La prison de Billings était un établissement de détention pour femmes. Dans les années vingt, suite au soulèvement des minorités et à une politique pour des lois et des arrestations plus égalitaires, de nombreux prévenus se sont retrouvés devant les tribunaux et jugés pour leurs crimes ; là où, auparavant, des lois plus laxistes envers les policiers auraient envoyé le coupable six pieds sous terre. Force était de constater que les personnes qui n'étaient plus abattues en rues finissaient ici, dans le couloir de la mort de l'État du Montana. Le nombre de femmes condamnées à la peine capitale avait augmenté de manière exponentielle, obligeant les autorités à réaménager la simple prison en un centre de détention de haute sécurité et, accessoirement, d'y greffer une chambre d'exécution.
Pour les détenues qui écopaient de la perpétuité, la vie était semble toute similaire à celle dans une prison de haute sécurité conventionnelle. La différence était pour les nombreuses condamnées à mort, celles dont les agissements ne permettaient plus à la société de les garder en son sein : le temps d'attente avant l'exécution se révélait incertain. Elles étaient averties le jour même de la concrétisation de leur pénitence. Ne pas savoir quand on allait mourir était la nouvelle façon de rendre justice : l'attente bancale engendrait un stress perpétuel qui créait un inconfort majeur pour le condamné. Une sorte de torture psychologique.
Voilà pourquoi cette prison avait été pensée : un cran au-dessus des QHS classiques, pour pallier à la désinvolture des centaines de prisonnières qui emplissaient ses murs. Le site était doté de cent cellules d'isolement dans le couloir de la mort, qui ne désemplissaient jamais malgré les exécutions frénétiques de ces deux dernières années ; conséquences de l'investiture d'un président républicain.
C'était devant cette architecture simple et froide qu'Elena gara sa voiture. La lumière du petit jour parsemait des ombres terrifiantes sur le sol bétonné. La jeune femme sortit du véhicule et attacha son badge à sa poitrine. L'air matinal avait fini de la sortir de sa nuit et l'odeur qui se propageait de lui faire oublier le monde en dehors de cet Alcatraz moderne. Pourquoi les cuisines collectives avaient-elles toujours cette fragrance immonde d'aliments dépassés, chauffés et mélangés ? Une puanteur qui aurait dissuadé quiconque sain d'esprit de se servir un plat sorti de là. Mais on était rarement sain d'esprit lorsqu'on était en prison : soit on ne l'était pas avant l'incarcération, soit on devenait fou après y être entré.

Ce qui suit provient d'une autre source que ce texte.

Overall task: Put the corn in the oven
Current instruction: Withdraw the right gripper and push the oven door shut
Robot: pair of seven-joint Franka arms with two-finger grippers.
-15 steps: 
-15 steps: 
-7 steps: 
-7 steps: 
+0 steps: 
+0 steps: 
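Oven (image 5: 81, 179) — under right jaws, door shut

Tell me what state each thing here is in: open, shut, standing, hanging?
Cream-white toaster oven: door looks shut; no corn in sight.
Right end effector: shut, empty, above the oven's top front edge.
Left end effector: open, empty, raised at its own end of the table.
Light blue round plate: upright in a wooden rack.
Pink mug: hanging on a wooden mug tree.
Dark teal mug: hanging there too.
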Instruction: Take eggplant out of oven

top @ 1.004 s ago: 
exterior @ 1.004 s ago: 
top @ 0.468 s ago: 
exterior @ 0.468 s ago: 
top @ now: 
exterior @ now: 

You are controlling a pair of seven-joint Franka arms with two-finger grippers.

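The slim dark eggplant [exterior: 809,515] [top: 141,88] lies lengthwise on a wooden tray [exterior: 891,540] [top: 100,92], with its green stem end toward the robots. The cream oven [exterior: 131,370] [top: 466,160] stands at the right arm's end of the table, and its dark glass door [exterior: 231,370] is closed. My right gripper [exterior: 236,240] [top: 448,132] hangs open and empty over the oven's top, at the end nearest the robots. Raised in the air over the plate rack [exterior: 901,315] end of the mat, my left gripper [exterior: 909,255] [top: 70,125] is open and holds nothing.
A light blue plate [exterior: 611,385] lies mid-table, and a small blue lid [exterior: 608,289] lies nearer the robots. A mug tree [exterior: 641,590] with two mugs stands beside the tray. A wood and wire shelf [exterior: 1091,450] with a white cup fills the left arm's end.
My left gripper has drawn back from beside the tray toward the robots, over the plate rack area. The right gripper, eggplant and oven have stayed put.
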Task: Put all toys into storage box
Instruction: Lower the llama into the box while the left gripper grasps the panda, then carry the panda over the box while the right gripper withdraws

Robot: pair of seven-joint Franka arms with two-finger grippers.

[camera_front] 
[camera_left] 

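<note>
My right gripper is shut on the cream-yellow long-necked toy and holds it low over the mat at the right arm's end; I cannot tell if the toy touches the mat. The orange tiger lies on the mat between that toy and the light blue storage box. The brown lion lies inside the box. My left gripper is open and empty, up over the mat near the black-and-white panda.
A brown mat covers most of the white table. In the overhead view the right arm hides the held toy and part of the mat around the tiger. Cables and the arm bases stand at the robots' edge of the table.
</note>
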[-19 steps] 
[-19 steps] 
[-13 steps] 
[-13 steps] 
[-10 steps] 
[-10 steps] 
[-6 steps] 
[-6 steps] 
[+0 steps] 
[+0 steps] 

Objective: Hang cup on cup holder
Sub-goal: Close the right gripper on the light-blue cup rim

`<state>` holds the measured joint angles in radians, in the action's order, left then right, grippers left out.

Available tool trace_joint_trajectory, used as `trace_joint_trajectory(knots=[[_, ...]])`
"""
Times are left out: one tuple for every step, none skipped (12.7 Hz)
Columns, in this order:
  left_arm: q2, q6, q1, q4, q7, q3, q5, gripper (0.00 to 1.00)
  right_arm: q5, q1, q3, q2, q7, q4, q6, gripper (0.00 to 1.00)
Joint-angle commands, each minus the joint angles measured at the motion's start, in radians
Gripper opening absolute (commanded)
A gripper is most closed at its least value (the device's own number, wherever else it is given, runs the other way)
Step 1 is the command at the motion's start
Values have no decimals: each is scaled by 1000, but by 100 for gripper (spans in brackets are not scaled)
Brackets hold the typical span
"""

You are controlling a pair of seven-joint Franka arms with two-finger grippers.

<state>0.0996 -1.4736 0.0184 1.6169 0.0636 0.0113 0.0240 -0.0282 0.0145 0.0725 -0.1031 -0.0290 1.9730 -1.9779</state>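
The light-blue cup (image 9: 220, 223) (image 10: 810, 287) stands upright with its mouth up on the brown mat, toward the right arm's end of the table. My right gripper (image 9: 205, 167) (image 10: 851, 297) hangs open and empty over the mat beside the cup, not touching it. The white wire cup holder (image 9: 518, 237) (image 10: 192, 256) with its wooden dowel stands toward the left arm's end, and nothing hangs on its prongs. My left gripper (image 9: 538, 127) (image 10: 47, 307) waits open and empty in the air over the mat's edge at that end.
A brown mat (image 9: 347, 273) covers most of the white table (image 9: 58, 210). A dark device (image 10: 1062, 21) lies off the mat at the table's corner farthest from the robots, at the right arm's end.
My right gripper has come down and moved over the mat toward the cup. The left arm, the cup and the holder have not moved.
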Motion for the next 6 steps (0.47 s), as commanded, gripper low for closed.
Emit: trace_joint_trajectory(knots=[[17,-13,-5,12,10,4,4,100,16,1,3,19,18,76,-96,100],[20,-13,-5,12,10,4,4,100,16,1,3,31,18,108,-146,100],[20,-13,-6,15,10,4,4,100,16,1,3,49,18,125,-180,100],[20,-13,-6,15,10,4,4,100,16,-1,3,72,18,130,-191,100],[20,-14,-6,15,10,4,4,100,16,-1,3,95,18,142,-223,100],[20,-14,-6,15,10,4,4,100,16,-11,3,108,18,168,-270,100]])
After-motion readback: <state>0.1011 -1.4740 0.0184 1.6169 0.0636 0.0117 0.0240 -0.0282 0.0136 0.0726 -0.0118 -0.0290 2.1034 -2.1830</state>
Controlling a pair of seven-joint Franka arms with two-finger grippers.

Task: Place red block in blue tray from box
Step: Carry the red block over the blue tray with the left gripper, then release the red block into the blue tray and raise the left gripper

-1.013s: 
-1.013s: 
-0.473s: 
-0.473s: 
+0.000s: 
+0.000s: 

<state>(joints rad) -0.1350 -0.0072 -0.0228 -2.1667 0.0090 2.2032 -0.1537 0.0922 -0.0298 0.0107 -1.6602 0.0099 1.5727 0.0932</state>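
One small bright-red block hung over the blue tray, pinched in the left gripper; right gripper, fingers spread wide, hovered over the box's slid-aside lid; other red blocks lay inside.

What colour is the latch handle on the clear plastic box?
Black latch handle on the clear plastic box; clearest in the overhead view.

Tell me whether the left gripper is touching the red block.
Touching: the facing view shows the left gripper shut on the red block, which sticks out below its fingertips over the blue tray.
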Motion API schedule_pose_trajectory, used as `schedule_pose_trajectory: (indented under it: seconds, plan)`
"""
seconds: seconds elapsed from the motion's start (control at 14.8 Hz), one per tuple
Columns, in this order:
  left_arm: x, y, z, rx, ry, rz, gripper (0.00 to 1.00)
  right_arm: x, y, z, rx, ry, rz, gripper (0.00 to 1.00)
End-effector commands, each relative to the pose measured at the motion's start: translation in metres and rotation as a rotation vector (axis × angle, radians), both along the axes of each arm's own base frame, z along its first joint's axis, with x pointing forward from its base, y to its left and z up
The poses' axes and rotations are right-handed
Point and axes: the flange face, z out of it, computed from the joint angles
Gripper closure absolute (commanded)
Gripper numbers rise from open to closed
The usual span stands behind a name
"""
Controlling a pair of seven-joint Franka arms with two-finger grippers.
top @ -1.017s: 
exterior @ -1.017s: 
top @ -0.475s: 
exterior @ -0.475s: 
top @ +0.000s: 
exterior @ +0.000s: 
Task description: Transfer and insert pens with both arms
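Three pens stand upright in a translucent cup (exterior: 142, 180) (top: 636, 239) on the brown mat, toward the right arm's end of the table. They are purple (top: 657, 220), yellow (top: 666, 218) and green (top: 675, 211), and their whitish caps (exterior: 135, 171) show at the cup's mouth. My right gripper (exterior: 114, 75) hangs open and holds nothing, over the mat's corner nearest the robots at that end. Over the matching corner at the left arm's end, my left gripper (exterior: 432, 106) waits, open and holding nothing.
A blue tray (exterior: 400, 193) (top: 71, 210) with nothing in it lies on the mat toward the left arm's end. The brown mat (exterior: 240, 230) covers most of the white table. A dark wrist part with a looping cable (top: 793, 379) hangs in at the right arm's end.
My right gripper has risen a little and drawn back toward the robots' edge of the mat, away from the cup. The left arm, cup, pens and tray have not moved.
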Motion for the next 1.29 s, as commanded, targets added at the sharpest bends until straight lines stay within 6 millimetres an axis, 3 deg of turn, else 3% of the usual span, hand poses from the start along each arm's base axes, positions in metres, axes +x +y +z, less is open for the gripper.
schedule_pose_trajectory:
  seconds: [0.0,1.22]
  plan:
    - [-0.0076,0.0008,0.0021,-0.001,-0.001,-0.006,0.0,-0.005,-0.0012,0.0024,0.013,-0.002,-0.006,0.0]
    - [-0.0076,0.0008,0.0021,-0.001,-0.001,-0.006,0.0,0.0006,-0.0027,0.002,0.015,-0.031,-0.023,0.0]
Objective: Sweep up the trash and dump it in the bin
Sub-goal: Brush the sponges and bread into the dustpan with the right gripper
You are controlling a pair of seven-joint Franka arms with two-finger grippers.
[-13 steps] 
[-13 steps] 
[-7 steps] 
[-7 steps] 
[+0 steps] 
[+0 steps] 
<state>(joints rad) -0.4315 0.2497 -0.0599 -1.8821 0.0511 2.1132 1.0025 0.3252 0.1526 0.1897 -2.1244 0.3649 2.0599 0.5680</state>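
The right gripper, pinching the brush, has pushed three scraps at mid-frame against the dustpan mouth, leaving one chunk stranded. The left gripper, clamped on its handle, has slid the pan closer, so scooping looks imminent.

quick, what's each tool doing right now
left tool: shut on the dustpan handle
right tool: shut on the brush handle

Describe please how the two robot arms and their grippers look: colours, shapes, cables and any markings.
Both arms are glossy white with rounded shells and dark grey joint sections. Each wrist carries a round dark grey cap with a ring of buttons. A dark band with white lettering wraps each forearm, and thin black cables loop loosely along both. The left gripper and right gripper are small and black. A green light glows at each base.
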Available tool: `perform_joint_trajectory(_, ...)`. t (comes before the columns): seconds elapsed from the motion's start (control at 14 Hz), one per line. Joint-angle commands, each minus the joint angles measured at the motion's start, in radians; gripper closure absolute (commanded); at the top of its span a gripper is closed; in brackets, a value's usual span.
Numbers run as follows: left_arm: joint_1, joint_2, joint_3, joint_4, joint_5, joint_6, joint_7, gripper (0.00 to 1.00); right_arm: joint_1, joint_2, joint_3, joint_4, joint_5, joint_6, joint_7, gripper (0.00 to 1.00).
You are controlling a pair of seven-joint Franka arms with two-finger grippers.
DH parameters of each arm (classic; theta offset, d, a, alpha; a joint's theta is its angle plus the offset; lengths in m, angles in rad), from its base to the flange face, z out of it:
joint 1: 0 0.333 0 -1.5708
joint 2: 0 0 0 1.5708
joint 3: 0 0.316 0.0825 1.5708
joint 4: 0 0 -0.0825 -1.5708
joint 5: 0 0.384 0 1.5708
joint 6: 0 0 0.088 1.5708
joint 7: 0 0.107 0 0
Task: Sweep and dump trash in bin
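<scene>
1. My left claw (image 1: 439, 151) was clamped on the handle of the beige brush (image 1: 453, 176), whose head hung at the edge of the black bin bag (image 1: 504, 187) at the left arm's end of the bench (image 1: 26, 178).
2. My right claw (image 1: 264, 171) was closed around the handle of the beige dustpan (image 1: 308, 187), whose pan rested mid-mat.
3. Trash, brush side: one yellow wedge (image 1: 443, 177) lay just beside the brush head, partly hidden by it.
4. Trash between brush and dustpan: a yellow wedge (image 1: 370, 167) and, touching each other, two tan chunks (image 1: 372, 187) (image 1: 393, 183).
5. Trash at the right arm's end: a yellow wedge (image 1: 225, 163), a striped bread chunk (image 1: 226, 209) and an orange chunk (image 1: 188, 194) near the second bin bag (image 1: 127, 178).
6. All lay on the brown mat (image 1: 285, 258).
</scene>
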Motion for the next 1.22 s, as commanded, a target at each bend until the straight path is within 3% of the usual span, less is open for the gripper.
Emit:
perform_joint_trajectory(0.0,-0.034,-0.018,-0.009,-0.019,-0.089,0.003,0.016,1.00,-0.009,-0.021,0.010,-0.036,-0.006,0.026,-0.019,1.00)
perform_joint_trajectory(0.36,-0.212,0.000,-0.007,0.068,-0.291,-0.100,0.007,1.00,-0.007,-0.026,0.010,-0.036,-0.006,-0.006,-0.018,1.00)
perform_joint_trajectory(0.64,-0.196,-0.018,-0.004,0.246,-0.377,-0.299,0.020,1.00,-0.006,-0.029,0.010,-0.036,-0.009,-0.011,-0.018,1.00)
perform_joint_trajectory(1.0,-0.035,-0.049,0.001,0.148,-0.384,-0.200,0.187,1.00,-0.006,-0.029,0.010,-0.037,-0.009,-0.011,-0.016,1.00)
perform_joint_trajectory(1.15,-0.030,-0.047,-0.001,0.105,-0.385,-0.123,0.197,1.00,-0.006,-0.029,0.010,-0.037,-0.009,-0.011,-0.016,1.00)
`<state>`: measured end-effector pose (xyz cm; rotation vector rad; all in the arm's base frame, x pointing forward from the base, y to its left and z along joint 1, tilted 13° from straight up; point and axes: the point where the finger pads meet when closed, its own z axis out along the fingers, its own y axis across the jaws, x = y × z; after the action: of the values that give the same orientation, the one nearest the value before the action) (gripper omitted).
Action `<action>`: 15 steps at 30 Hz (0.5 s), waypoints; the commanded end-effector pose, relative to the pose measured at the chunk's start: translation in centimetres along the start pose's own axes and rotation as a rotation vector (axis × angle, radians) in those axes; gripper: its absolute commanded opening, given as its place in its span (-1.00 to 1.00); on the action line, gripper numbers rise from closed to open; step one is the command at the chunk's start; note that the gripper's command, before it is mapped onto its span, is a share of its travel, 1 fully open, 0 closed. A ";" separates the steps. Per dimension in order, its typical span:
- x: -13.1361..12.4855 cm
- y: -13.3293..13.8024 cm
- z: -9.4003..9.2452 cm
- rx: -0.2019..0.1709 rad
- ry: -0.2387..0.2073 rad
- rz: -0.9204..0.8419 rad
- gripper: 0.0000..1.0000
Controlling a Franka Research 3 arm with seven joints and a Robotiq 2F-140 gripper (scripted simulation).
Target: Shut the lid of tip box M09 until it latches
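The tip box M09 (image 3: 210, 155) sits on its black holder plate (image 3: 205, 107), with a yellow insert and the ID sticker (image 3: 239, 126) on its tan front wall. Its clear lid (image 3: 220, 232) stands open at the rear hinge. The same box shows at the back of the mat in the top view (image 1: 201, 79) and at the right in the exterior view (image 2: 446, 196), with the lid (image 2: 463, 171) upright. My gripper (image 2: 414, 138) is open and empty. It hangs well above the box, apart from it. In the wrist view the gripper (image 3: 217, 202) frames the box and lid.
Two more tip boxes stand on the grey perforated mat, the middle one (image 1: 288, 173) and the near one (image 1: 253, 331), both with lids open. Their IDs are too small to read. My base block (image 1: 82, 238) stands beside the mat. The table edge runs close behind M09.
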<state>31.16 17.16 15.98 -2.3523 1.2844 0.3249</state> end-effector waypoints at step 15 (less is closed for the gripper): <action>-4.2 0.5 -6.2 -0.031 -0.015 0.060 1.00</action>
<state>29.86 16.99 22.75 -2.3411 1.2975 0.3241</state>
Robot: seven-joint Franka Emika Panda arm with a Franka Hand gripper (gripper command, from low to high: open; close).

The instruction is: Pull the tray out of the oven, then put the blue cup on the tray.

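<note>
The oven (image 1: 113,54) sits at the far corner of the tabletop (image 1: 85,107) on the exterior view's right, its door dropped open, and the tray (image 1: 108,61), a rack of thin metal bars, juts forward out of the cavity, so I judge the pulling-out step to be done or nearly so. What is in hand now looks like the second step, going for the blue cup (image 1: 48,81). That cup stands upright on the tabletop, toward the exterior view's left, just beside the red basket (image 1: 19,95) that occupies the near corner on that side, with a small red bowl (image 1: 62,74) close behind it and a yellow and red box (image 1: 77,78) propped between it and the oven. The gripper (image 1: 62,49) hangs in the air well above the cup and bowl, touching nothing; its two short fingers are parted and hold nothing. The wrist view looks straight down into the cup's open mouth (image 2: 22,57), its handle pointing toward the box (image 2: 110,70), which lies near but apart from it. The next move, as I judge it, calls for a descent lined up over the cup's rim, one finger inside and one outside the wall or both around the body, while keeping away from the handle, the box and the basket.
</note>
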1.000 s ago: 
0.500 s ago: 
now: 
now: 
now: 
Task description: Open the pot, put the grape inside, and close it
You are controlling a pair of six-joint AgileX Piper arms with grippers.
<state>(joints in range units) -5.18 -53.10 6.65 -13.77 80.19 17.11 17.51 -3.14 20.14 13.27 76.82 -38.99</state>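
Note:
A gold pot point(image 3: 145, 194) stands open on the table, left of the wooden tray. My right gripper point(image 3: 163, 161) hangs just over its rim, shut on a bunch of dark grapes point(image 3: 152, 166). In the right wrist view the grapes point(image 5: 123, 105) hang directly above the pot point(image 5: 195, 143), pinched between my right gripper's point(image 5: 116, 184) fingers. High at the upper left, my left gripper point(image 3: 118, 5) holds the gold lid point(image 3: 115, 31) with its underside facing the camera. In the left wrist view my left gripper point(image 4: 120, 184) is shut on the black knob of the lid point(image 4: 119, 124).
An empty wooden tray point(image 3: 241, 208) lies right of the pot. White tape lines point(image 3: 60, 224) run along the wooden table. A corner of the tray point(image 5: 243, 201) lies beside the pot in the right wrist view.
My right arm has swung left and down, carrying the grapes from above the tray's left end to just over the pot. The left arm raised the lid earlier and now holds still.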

À l'abord de l'accès principal au bâtiment, un garde armé et muni d'un gilet par balle la salua :
— Bonjour Docteur ! Comment allez-vous ?
— Très bien Portman, et vous ?
— Comme tous les matins. Passez une excellente journée !
Elena traversa les longs couloirs baignés d'une lumière bon marché, passa plusieurs portiques, plusieurs portes lourdement gardées avant de s'installer dans son bureau. À peine fut-elle installée qu'un surveillant passa la tête dans l'entrebâillement de la porte :
— Madame Frost ?
Elena se redressa, interdite. Il était rare que quelqu'un l'interpelle dès son arrivée. En général, les gens aimaient prendre leur temps le matin, se raconter leur vie, se servir un café, papoter au changement de service, ce qui lui laissait le temps de s'asseoir tranquillement et de potasser ses livres ou quelques dossiers.
— On m'a chargé de vous avertir que la détenue Kourova ne pourra pas se joindre à vous ce matin, enchaîna l'homme habillé d'une chemise beige.
— Pour quelle raison ? s'étonna la jeune femme.
— Infirmerie. Je n'en sais pas plus.
— D'accord... Douglas ? C'est bien ça ? Prévenez-moi dès qu'elle en sort.
— Pas de soucis, madame.
Le gardien la salua en inclinant sa casquette et disparut.
Elena savait désormais que ce ne serait pas une bonne journée.
* Trump : le président en fonction en 2030 aux USA est Donald Trump Jr, 48ème président des Etats-Unis. Il est le fils aîné de Donald Trump, 45ème président.